Léger found that neither MacKay nor O'Toole would help to boost the Conservatives much in the short-term. Conservative support remained unchanged when MacKay's name was mentioned as the party's hypothetical leader. It dropped three points with O'Toole swapped in — and even more when the names of Leslyn Lewis and Derek Sloan, the other two contestants, were tested.
Starting point for the murky road ahead
Scheer was little known when he became Conservative leader in 2017. While he didn't win the last election, he did make gains in both the vote and seat counts against a Liberal leader who had been seen as nearly unbeatable when Scheer took over the party's reins.

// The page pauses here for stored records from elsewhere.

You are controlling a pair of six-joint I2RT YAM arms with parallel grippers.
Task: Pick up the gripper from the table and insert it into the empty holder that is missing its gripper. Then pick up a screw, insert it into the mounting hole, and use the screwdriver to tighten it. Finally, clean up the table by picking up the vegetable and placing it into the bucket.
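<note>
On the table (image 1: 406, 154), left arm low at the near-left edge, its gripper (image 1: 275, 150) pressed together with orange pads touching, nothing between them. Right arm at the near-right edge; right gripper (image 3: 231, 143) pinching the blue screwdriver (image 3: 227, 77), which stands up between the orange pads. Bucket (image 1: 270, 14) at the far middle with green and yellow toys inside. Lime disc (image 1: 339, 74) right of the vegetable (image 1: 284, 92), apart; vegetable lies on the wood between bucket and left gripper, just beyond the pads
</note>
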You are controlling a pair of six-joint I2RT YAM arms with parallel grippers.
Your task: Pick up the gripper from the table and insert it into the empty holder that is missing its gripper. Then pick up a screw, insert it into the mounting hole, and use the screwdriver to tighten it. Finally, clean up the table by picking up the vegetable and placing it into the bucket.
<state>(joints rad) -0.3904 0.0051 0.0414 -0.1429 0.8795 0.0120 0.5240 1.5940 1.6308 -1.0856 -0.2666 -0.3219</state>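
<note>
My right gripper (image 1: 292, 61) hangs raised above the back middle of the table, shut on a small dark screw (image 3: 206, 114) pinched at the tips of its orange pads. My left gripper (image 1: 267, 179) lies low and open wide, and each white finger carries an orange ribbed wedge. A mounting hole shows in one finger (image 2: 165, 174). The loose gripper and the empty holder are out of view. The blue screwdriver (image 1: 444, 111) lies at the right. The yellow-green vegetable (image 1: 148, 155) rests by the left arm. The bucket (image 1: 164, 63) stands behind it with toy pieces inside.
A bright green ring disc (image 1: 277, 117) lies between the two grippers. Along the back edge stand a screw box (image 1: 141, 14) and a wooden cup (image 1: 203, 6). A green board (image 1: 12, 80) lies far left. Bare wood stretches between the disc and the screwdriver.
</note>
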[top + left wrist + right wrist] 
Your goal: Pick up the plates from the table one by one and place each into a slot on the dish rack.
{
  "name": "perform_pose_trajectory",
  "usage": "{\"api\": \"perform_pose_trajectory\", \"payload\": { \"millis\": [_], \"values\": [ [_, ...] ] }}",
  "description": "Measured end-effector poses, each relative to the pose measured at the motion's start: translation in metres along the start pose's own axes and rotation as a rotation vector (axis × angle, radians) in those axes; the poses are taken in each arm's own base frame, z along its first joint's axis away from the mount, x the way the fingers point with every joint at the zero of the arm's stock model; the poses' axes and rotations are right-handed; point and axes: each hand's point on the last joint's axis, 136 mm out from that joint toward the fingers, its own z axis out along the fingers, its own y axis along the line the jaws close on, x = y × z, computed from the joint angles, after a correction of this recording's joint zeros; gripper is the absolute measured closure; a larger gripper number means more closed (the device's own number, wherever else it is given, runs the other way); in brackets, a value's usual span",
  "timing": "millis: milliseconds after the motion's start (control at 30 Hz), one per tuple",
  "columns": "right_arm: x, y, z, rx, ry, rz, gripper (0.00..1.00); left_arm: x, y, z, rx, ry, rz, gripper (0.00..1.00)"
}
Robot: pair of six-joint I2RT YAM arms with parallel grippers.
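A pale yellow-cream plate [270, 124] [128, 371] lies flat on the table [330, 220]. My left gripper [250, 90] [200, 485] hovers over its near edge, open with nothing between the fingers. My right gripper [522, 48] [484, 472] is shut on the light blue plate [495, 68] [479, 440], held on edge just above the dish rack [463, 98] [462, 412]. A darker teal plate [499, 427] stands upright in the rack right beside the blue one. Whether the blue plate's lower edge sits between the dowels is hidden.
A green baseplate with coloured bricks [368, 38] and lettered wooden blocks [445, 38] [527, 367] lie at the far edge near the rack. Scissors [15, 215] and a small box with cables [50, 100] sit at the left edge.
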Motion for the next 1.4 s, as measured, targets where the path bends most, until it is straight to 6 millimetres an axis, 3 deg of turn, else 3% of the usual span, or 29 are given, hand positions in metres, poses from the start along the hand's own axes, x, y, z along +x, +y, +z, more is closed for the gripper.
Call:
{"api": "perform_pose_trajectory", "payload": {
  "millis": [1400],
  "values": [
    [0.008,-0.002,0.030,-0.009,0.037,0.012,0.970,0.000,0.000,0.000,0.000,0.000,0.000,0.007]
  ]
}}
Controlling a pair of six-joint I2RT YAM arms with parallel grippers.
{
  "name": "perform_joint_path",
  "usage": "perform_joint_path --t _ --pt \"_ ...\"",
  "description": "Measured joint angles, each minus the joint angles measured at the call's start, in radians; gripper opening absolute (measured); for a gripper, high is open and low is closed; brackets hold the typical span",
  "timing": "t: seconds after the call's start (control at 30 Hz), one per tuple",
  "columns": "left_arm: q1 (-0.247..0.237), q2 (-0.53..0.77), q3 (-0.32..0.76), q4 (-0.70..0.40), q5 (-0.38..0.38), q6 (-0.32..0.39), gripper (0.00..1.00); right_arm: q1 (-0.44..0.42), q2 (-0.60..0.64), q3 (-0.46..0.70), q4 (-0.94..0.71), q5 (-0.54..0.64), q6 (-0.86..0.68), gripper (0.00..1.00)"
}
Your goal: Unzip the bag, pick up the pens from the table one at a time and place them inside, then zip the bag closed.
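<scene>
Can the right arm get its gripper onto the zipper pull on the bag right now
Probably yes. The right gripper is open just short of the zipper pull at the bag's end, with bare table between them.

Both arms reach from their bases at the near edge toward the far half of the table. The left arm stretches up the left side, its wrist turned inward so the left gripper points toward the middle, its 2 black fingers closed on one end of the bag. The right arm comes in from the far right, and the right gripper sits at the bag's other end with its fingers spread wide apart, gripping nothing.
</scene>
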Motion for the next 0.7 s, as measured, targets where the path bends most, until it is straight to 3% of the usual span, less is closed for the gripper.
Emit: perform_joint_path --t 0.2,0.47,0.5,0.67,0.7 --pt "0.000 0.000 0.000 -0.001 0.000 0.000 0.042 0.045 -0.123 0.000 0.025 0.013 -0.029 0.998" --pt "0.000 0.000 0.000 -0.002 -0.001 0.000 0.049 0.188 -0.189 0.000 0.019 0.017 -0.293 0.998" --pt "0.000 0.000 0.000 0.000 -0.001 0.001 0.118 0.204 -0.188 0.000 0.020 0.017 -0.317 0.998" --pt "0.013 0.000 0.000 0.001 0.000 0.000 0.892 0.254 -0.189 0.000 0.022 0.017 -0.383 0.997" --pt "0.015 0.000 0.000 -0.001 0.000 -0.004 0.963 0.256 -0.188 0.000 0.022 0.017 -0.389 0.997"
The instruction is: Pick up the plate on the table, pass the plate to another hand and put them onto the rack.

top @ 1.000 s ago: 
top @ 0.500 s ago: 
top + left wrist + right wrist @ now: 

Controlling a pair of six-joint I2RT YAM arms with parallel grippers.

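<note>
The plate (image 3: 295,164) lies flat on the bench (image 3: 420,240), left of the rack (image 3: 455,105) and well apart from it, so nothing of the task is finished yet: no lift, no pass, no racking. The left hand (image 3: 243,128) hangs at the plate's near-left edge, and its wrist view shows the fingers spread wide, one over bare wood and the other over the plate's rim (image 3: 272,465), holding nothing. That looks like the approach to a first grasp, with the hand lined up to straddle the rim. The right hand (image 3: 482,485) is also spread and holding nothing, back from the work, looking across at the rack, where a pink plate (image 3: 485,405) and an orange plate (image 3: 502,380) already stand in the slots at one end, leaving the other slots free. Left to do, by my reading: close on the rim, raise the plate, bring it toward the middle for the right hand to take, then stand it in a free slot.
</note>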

MacKay and O'Toole are in a similar position (though MacKay is much better known than O'Toole is now, or Scheer was then). They also might have a lot less time in the job before hitting the campaign trail — minority governments generally survive for less than two years and Trudeau will be 10 months into this term by the time the winner of the leadership race is announced.
The pandemic, however, makes an election call exceedingly risky. The potential blowback from calling an election for political gain in the midst of a national emergency could be ruinous.
The experience of the United States, which has had many problems organizing primaries as the virus spreads, offers a sobering example of the challenges of holding an election in the midst of a pandemic.
In other words, we probably aren't going to the polls soon — and much will change between now and whenever the next election is called. The severity of a potential second wave of COVID-19 is unpredictable, as is the state of the economy when the next election takes place.
It's very unlikely that voting intentions will hold constant, but whatever swings do occur have to start somewhere. As the opposition parties hammer away at the government, the Liberals will be trying to maintain the good will their handling of the pandemic has fostered. No one can assume they'll be able to do that, with all the unknowns that remain in the months and years ahead.